2013-10-30 10:40:18墓地を歩く。人の身体のことを考える。もうこの世にない血や内蔵のことを考える。身体が灰になるとき心も燃えてしまうのだろうか。魂も砕けていくのだろうか。痛いだろうか。寂しいだろうか。夕焼け空が広がっている。わたしの灰にもこんな光が降り注ぐだろうか。燃えている。世界が全部発光している。

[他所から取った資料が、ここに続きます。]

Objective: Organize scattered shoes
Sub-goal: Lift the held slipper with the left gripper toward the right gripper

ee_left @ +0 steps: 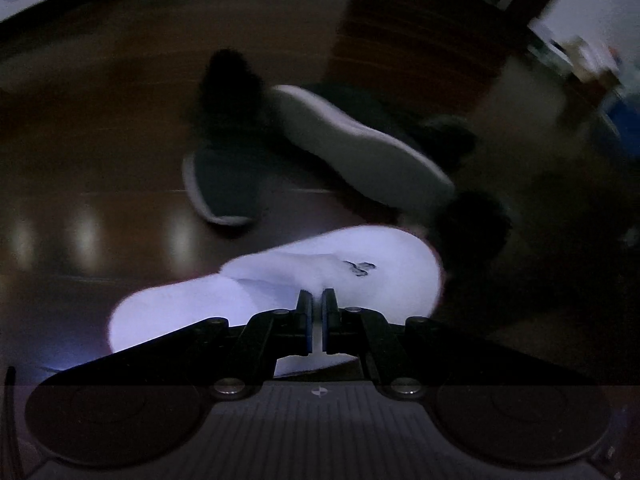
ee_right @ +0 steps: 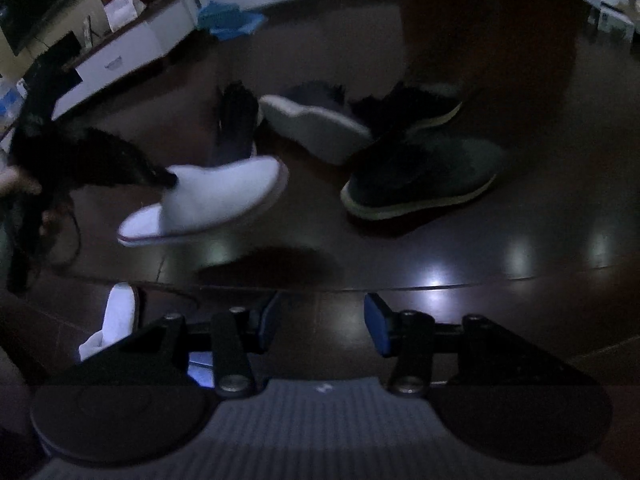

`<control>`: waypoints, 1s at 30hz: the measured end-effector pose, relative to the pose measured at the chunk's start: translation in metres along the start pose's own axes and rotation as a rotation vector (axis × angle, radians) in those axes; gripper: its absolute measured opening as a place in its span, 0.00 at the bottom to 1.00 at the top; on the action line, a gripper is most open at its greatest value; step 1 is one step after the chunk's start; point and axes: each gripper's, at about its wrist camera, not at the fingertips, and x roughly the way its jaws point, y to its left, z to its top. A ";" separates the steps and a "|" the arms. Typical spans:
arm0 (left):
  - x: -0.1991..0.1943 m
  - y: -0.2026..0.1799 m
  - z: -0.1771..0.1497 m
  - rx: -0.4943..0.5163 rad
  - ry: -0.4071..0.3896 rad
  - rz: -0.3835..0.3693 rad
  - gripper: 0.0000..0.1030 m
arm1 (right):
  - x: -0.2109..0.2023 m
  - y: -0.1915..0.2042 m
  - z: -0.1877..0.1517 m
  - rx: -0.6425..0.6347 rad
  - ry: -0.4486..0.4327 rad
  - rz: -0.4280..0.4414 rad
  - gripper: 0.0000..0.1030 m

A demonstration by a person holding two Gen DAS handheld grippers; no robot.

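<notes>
Left wrist view: the left claw [ee_left: 317,304] is closed to a narrow slit on the upper of a white slipper [ee_left: 280,280], carried clear of the dark floor [ee_left: 100,140]; dark shoes [ee_left: 224,176] lie scattered at 12 o'clock, so the pinch should be held firm. Right wrist view: the right claw [ee_right: 322,322] stands wide open and empty, a second white slipper [ee_right: 120,312] at 9 o'clock, apparently the mate. Advise setting the carried slipper down level beside it before letting go.
</notes>
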 end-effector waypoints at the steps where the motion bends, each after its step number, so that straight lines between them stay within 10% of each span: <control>1: -0.002 -0.018 -0.008 0.027 0.007 -0.023 0.05 | -0.015 -0.007 -0.008 0.012 -0.017 -0.005 0.48; 19: 0.015 -0.252 -0.176 0.453 0.164 -0.209 0.05 | -0.139 -0.101 -0.221 0.367 -0.079 -0.215 0.48; 30: 0.030 -0.340 -0.275 0.724 0.241 -0.266 0.05 | -0.175 -0.127 -0.286 0.439 -0.079 -0.339 0.48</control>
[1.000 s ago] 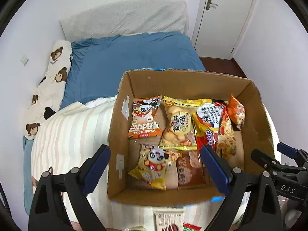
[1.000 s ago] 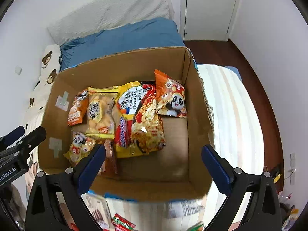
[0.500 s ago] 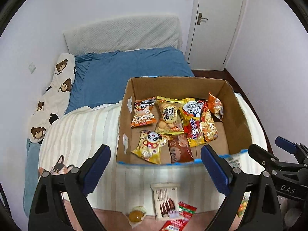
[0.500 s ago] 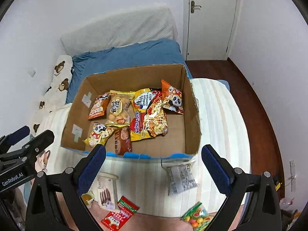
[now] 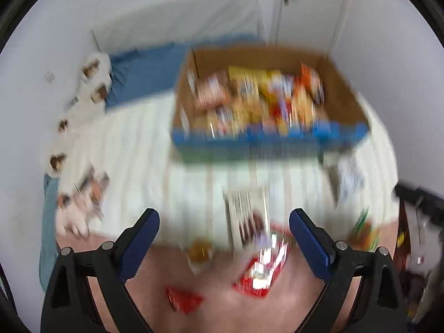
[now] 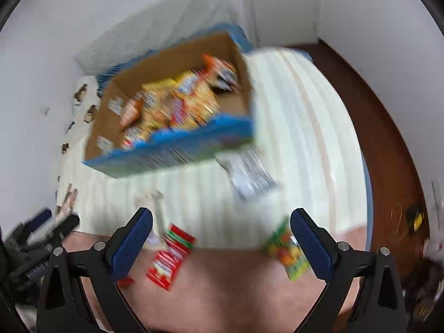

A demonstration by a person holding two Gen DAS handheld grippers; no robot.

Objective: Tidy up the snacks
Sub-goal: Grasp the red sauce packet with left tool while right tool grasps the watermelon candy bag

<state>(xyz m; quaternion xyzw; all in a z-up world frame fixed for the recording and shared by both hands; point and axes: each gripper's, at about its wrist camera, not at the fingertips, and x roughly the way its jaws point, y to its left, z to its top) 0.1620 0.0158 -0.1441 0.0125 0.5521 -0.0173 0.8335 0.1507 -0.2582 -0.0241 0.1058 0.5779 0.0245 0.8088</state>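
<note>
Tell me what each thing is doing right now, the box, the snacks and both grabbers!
Cardboard box: open on top, sitting on the bed, holding many snack packets.
Red packet: lying flat outside the box.
Green candy packet: lying flat outside the box, beside one right finger.
White packet: lying loose below the box, blurred.
Left gripper: open, empty.
Right gripper: open, empty.

White walls (image 5: 374, 33) are seen all round, with a white door (image 5: 308, 8) set in the far one. A bed (image 6: 291, 127) is covered by a striped blanket; dark wood floor (image 6: 388, 138) beside it.
</note>
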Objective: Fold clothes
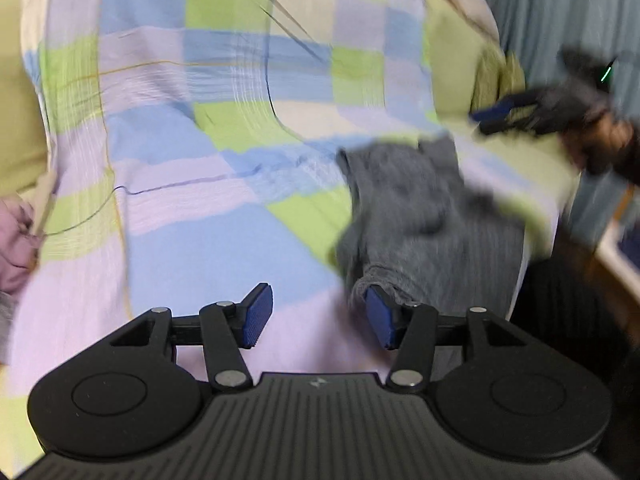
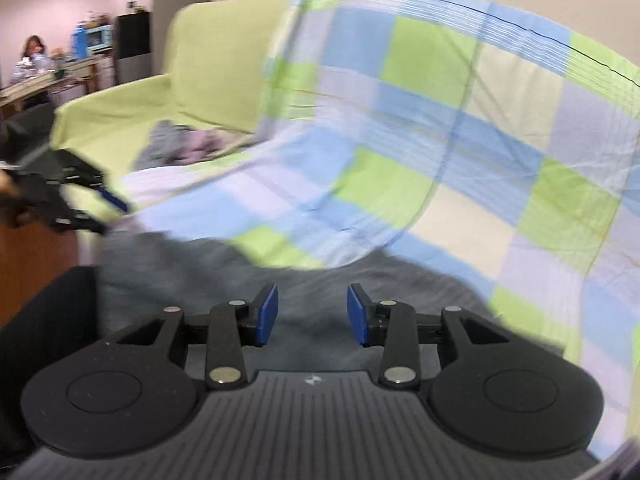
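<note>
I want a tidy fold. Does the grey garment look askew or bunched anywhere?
Yes. The grey garment lies crumpled on the checked sheet, with a bunched fold at its far end and its near hem caught against one pad of the open left gripper.

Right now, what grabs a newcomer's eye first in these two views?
The checked sheet in blue, green and lilac, draped over the green sofa, fills both views. A crumpled grey garment lies on it by the sofa's front edge. Both tools, left and right, hover open with nothing between their pads.
</note>
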Demonstrator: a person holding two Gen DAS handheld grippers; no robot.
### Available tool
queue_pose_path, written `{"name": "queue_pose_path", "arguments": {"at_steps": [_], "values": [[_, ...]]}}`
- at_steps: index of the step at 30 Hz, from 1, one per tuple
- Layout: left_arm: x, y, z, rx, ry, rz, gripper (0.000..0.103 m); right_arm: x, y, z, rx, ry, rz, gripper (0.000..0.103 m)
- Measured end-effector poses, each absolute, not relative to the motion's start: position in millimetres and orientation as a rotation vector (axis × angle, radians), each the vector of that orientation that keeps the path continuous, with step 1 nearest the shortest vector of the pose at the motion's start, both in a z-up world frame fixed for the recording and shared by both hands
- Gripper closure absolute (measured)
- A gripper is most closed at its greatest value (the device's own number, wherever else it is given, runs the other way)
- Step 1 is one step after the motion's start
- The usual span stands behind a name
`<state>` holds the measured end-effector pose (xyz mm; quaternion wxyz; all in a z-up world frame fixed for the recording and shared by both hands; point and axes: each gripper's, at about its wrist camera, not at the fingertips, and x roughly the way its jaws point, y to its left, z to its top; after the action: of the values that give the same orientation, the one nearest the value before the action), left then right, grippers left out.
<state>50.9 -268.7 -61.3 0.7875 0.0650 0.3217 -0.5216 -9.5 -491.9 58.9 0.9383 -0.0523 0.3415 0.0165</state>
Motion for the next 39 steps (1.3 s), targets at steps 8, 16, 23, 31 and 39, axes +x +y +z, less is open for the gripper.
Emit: {"name": "queue_pose_path", "arguments": {"at_steps": [8, 16, 23, 31, 39], "values": [[91.6, -310.4, -97.0, 0.02, 0.819, -1.188, 0.046, 103.4, -530.5, 5.3, -0.202, 0.847, 0.138, 0.059], [119.7, -295.3, -77.6, 0.006, 0.743, -1.157, 0.037, 159.9, -522.9, -55.5, -0.499, 0.942, 0.391, 0.031], [99.5, -345.5, -105.6, 0.148, 0.846, -1.261, 0.037, 122.7, -533.2, -52.5, -0.356, 0.882, 0.382, 0.095], [79.8, -379.4, -118.8, 0.096, 0.871, -1.309, 0.037, 24.1, -546.2, 20.5, -0.265, 0.486, 0.061, 0.097], [104.0, -424.7, -140.5, 0.034, 1.008, -1.327, 0.039, -20.0, -547.5, 7.6, -0.304, 0.436, 0.032, 0.097]]}}
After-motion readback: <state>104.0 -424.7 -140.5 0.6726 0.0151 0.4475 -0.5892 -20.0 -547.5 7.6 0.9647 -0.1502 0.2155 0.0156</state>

2013-10-31 19:14:10木の葉が色づいている。毎年葉を落とす木のことが、また少しわかった気がする。わたしは今年よく生きただろうか。こうやって人は木に近づいていくのか。青い空に子どもたちの歌声が響き、どこから来たのか、どこに行くのか、わからなくなる。渡っていく鳥たちが、だれかの魂を運んでいるように見える。
2013-11-06 17:51:23暮れかかった空に細い月が浮かんでいる。ねえ、お月さま。ひとりで空にいるのはさびしくないの。大丈夫だよ、と月が言う。いつも地球といっしょだから。そうか、と思う。わたしも大丈夫だ、きっと。いつでも空に月がいるから。月が白く光っているから。空が暗くなる。坂道を月といっしょに降りていく。
2013-11-07 17:47:40ちょっと疲れてしまってね、とその人は言った。長いこと旅をして、泣いたり笑ったり、宝物のような出来事もあった。全部この空の下だった。だからね、おしまいのときも空が見えるなら、それがどんな空でも満足なんじゃないかって。そう言って空を見上げ、わたしも空を見て、いっしょに少し泣きました。
2013-11-08 18:43:15冷たい風が光っている。マフラーを巻いて木の葉を見上げて、口笛を吹くたびに少しずつ身体が軽くなる。むかしだれかが作ったメロディが身体の中を吹き抜けて、つかのま魂と魂が手をつなぎ、ほどけていく。青い空と白い雲が息がつまるほどまぶしくて、明るい方へ明るい方へ、もう少しだけ歩いていける。